= PROBLEM REQUIREMENTS =
Of the material below, the lines to be retyped are those from the line containing "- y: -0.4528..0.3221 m" through the line containing "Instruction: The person", inclusive; reproduce them exactly.

= SUPPLIED DATA =

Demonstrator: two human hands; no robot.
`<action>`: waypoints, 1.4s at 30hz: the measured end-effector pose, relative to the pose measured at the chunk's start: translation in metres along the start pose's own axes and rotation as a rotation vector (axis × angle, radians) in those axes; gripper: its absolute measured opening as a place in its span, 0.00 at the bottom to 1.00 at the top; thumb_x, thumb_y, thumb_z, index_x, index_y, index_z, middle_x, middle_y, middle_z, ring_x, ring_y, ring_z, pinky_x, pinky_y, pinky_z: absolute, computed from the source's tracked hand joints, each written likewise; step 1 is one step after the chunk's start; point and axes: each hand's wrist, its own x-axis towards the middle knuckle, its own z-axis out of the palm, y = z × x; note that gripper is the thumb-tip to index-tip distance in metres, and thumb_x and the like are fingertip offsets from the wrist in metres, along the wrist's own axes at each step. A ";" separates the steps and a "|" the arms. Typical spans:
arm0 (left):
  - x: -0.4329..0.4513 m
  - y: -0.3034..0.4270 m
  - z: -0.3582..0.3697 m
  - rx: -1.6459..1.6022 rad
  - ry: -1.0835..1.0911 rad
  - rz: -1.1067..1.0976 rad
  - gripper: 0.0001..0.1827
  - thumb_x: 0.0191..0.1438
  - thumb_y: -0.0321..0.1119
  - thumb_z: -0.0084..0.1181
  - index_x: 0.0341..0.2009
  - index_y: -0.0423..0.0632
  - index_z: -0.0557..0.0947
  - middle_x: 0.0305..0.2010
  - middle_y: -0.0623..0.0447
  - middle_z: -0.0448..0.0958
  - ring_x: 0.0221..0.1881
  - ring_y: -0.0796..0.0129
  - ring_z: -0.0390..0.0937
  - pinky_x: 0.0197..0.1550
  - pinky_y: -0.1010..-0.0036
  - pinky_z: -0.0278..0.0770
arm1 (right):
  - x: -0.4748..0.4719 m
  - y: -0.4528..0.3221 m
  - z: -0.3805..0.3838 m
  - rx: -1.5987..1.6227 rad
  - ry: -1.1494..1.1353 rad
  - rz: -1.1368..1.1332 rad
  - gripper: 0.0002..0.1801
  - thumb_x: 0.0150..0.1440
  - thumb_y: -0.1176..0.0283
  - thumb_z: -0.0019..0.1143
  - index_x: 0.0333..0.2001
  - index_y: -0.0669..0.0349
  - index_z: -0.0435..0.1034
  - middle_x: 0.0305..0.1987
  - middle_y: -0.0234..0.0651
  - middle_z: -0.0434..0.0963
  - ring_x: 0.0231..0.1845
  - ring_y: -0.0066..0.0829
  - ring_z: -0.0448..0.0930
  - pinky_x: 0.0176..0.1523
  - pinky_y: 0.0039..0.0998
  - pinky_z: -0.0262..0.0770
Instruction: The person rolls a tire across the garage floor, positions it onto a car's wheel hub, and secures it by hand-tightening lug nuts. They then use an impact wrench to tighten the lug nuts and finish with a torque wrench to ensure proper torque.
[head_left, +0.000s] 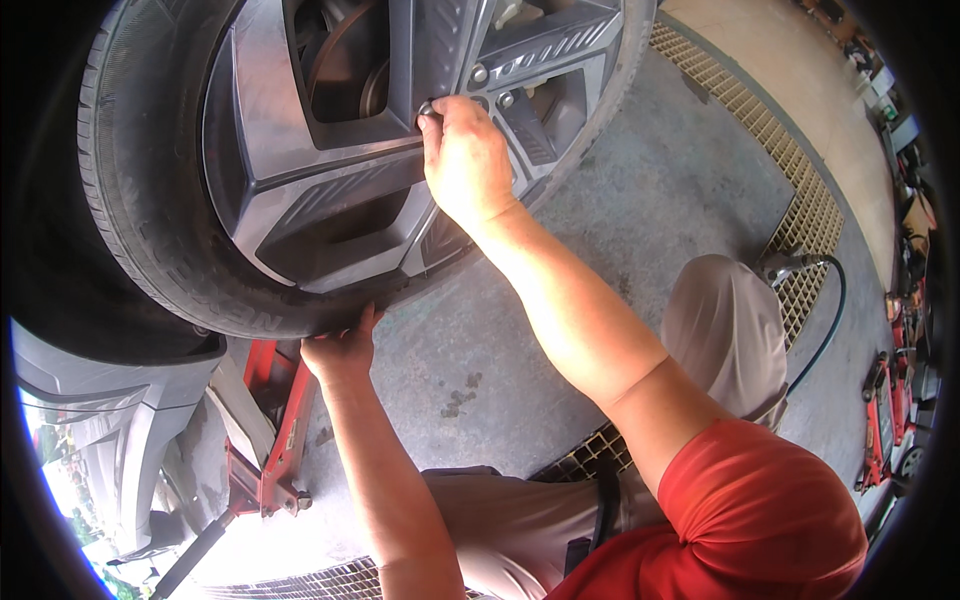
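A car wheel with a grey alloy rim (281, 120) and a black rubber tyre (150, 195) fills the upper left. My right hand (469, 157) is at the rim's centre, its thumb and fingertips pinching a metal lug nut (427, 109) at a bolt hole. Two other lug nuts (479, 73) sit in the hub just beyond the hand. Under the tyre's lower edge, my left hand (345, 346) rests against the rubber, fingers partly hidden beneath it. Through the spokes a brake disc (337, 60) shows.
A red floor jack (289, 442) stands below the wheel, by the car's grey bodywork (150, 382). An air tool (780, 264) with a hose (836, 315) lies on the floor grating (810, 217) to the right. Another red jack (881, 420) stands at the far right.
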 end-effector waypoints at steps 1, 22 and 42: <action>0.000 0.000 0.000 -0.023 0.012 -0.008 0.30 0.62 0.43 0.35 0.65 0.42 0.53 0.70 0.40 0.43 0.67 0.35 0.44 0.63 0.35 0.48 | 0.000 0.001 0.000 0.006 0.014 -0.017 0.08 0.52 0.75 0.57 0.34 0.68 0.70 0.32 0.48 0.76 0.34 0.47 0.79 0.39 0.37 0.75; 0.005 -0.006 -0.015 0.740 -0.100 0.320 0.38 0.40 0.33 0.70 0.53 0.31 0.67 0.55 0.44 0.71 0.54 0.62 0.70 0.54 0.72 0.72 | -0.002 0.007 0.004 0.140 0.118 -0.114 0.08 0.50 0.75 0.60 0.33 0.66 0.71 0.30 0.44 0.76 0.32 0.44 0.78 0.36 0.35 0.75; 0.003 -0.004 -0.011 0.260 -0.112 0.139 0.33 0.48 0.19 0.56 0.58 0.32 0.58 0.58 0.34 0.61 0.53 0.41 0.68 0.46 0.52 0.80 | -0.004 0.011 0.008 0.016 0.108 -0.054 0.07 0.50 0.74 0.61 0.31 0.66 0.71 0.29 0.42 0.75 0.29 0.39 0.78 0.34 0.33 0.73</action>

= ANSWER TO THIS EXERCISE =
  - y: -0.4528..0.3221 m
  - z: -0.3805..0.3838 m
  - rx: -1.5987..1.6227 rad
  - ry: -1.1494..1.1353 rad
  - rz: -1.1368..1.1332 rad
  - gripper: 0.0002..0.1801
  - thumb_x: 0.0150..0.1440
  - thumb_y: -0.1176..0.0283
  - thumb_z: -0.0019..0.1143
  - index_x: 0.0333..0.2001
  - index_y: -0.0669..0.0349
  - index_z: -0.0435..0.1034
  - middle_x: 0.0305..0.1987
  - middle_y: -0.0234..0.0651
  - middle_z: -0.0434..0.0963
  - ring_x: 0.0231..0.1845
  - ring_y: -0.0066..0.0829
  - ring_z: -0.0448..0.0930
  - pinky_x: 0.0176..0.1523
  - pinky_y: 0.0039..0.0998
  - pinky_z: -0.0262..0.0770
Instruction: The person rolls a tire across the garage floor, positions it onto a car's wheel hub, and secures it by hand-tightening lug nuts. They then use an impact wrench to tighten the lug nuts and finish with a torque wrench to ensure proper torque.

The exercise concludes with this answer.